System information
Appendix
B-6
B.9 Fortified Reliability and Robustness
The mission of a RAID controller is not only to protect user data from disk drive failure but also any hazards that might cause
data loss or system downtime. Both hardware and firmware of RAID controller has incorporated advanced mechanisms to
fortify the data reliability and to ensure the system robustness. These designs are derived from our field experiences of more
than one decade in all kinds of real-world environments dealing with host computers, disk drives, and hardware components.
One of the best parts in the design is that the administrator can use the online utilities provided by the firmware to solve his
problems without calling the services from the vendors.
• Seasoned redundancy design
The storage system availability is achieved by the redundancy design to eliminate single point of failure. The controller is
equipped with redundant flash chips with advanced algorithms for error checking and bad block reallocation in the firmware to
protect the controller from defect flash blocks and ensure longer life time of the controller. The firmware stores two copies of
RAID meta data as well as bad block reallocation map on disk drives to avoid any data or RAID loss resulted from bad
sectors.
• Support multi-path
Supporting multi-path solutions at host side, such as Microsoft® MPIO, system continuity can be achieved because the
storage system can tolerate failures on the IO path, such as host bus adapters, switches, or cables, by distributing IO over
multiple IO paths. This also improves performance by the dynamic load balancing as well as simplifies the storage
presentation process.
• Support active-active redundant controller
The controller supports dual active-active configuration to tolerate controller failure. The host IO access and background
tasks of a failed controller can be online taken over by the survival controller. And when the failed controller is replaced by a
new controller, the system will return to optimal operation by redistributing the host IO access and background tasks back to
the original controller.
• Support UPS monitoring
The firmware can monitor the attached UPS by the SMART UPS protocol through the RS232 ports. When the AC power is
gone, the firmware will conduct the graceful shutdown to avoid unwanted data loss. The administrator can also configure the
UPS to determine the shutdown and restart policies.
• Online array roaming
When a storage system cannot be recovered in a short time, the best choice to put the data on disk drives back online is to
conduct the array roaming, by which the disk drives can be installed in another storage system, and the RAID configurations
are recovered instantly. Besides, the background tasks previously running on the disk drives are also resumed. With the
online array roaming, the administrator can online install the disk drives one by one to the system, and import the disk groups
later. This avoids disrupting the running storage system, and simplifies the roaming process.
• Online array recovery
There are chances of RAID crash resulted from the transient failure of multiple disk drives, and the disk drives can still be
working after being re-powered. The drives might stall when its firmware is locked or be unstable as they are getting old. It
could also be because of the abnormal environmental conditions, like bad air conditioning or vibrations, or because of failures
of hardware components, like connectors or cables. When any of these happens, the data and RAID configurations are gone
forever for most storage systems. With the online array recovery, the firmware can online recognize and recover the RAID
configurations stored on disk drives and get the data back as long as the disk drives can be running again.

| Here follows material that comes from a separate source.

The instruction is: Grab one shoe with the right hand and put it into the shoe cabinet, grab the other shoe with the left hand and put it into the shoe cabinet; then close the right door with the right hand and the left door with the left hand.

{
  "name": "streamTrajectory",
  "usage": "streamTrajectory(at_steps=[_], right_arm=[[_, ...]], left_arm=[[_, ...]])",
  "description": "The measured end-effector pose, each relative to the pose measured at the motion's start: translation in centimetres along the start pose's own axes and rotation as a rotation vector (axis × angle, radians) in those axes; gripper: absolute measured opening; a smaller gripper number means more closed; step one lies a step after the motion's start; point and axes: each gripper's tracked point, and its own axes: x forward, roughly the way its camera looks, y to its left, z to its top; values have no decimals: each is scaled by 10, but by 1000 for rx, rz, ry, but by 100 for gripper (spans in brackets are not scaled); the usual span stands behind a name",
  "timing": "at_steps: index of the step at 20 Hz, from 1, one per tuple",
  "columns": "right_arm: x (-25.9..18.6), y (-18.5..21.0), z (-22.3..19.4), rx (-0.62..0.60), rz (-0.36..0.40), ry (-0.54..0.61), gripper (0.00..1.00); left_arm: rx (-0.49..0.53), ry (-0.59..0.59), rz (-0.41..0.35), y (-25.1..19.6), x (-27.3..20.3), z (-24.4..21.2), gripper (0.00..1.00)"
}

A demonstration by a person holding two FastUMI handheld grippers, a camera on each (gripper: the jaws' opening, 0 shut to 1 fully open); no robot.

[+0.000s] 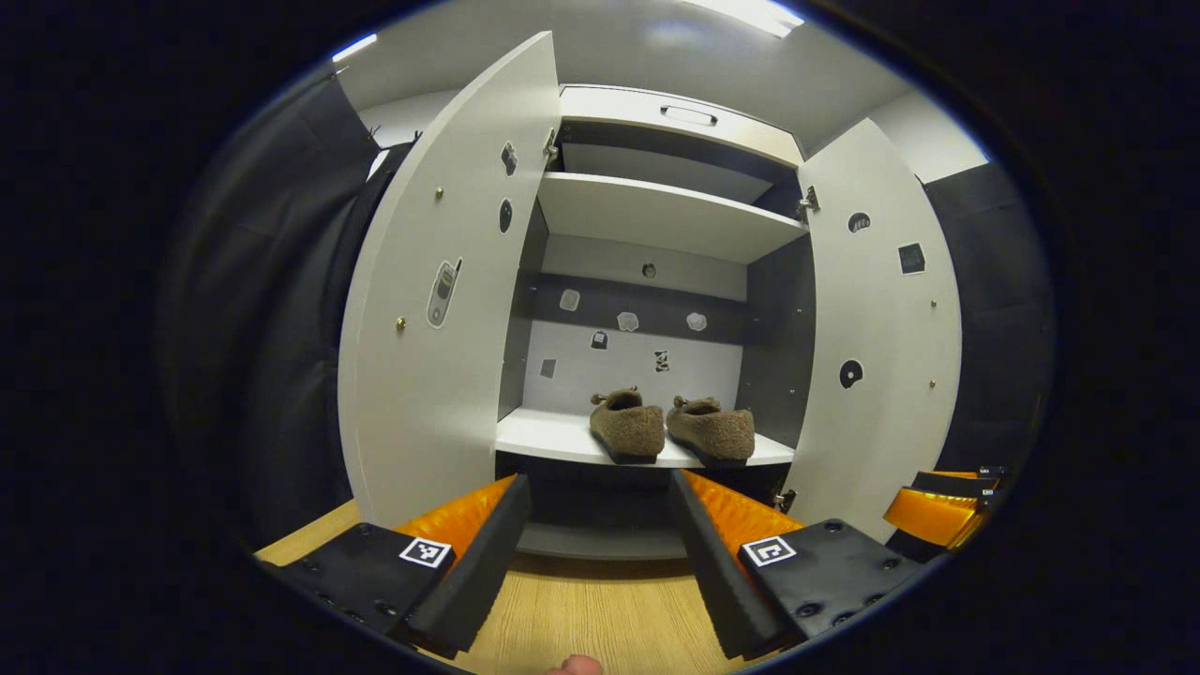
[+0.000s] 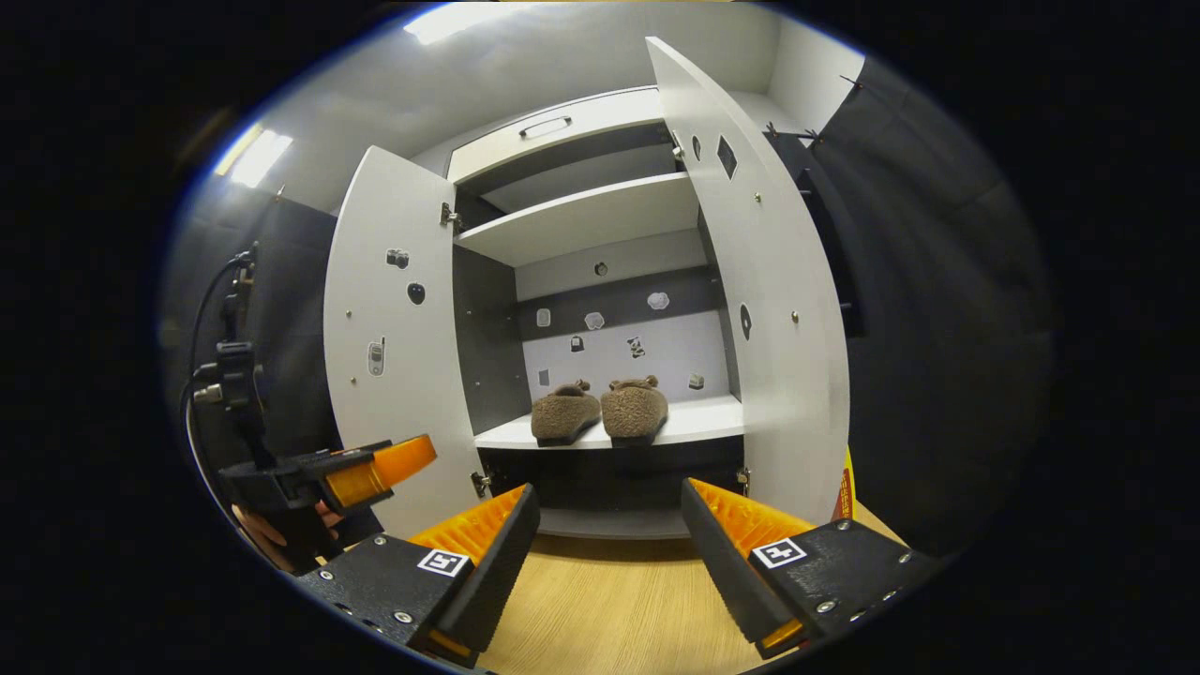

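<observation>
Wooden floor [image 1: 581,609], dark cloth walls [image 2: 937,309], lit ceiling panels [image 1: 750,14]

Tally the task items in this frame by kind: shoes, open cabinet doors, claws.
Fuzzy brown slip-on shoes: 2
Open white cabinet doors: 2
Claws: 2, left claw, right claw
Total: 6

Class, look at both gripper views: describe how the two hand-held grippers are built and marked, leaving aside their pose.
Left gripper and right gripper match: two long wedge-shaped fingers with ribbed inner faces, each on a black bolted plate bearing a square black-and-white marker tag. In the right gripper view, the left gripper has a black body, mast and cables.
</observation>
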Motion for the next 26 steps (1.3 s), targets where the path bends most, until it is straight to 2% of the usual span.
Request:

B.10 Vigilant System Monitoring
After a storage system is installed and starts serving the applications, one of the most important jobs for the administrators is
to monitor the system status. The hardware components in a storage system, like disk drives, fans, or power supply units,
might become unhealthy or even dead, and the environment might also be out of control. The firmware vigilantly watches
these hardware components and environment, and alerts the administrators timely. It may also intelligently conduct
necessary countermeasures to recover from the degradation or mitigate the risks.
• Remote monitoring by Web GUI
The web GUI displays the picture of the hardware components of the storage system, and shows their corresponding status.
The administrator can quickly get the overview of the system status and easily understand what components need to be
serviced. Because the GUI can be remotely accessed by web browsers, the monitoring can be done virtually anywhere in the
world.
• Non-volatile event logging
To help the administrators to track the history of all state changes, the firmware records the log of events on the NVRAM of
the controller. Because the logs are recorded on the controller, there is no need of extra software to keep the records. The
logs can also be downloaded to the administrator’s desktop for further analysis or long-term database, and it can be saved as
a human-readable text file or CSV file for spreadsheet applications.